The LDP handed its proposal to Kishida, the party leader, last week, Shindo told a programme on public broadcaster NHK. The remarks add to growing calls among ruling party officials for hefty spending to ease the strain from rising inflation on households. On monetary policy, Shindo said while the Bank of Japan must eventually exit ultra-easy policy, doing so now would be premature as Japan’s economy and wage growth remain weak.

“No country uses monetary policy to manipulate currency rates,” Shindo said, brushing aside the view the BOJ should raise interest rates to moderate the yen’s steep drop to 32-year lows.
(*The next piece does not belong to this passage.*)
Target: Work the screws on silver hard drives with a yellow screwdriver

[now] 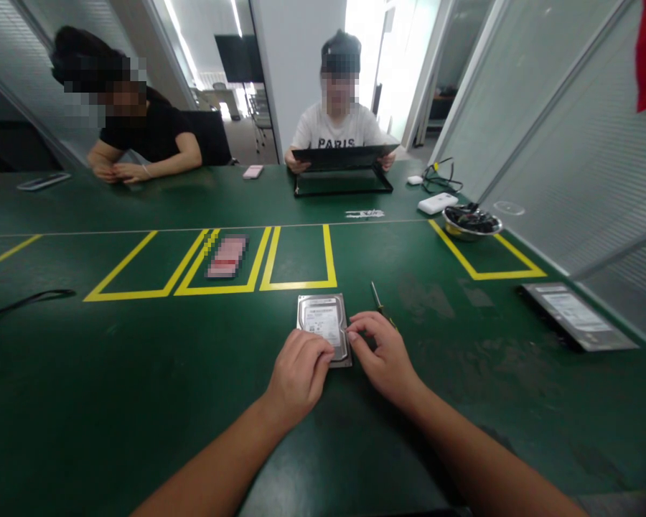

Japan intervened in the foreign exchange market on Friday to buy yen for the second time in a month after its currency weakened to near 152 to the dollar, due in part to the widening gap between US and Japanese interest rates.

“What’s important is to achieve price stability. For this to happen, we must have higher wages.”

Japan intervened, buying yen in foreign exchange market Friday

The government is expected to announce the stimulus package by the end of this month, as the weak yen adds to households’ pain by inflating the cost of already expensive food and fuel.

The government and LDP-led coalition are considering state outlays of more than 20 trillion yen ($140 billion) to fund the package, Kyodo news agency reported on Friday.

The package could grow beyond that, given spending by municipal governments, with a significant portion to be financed by debt issuance, Kyodo said.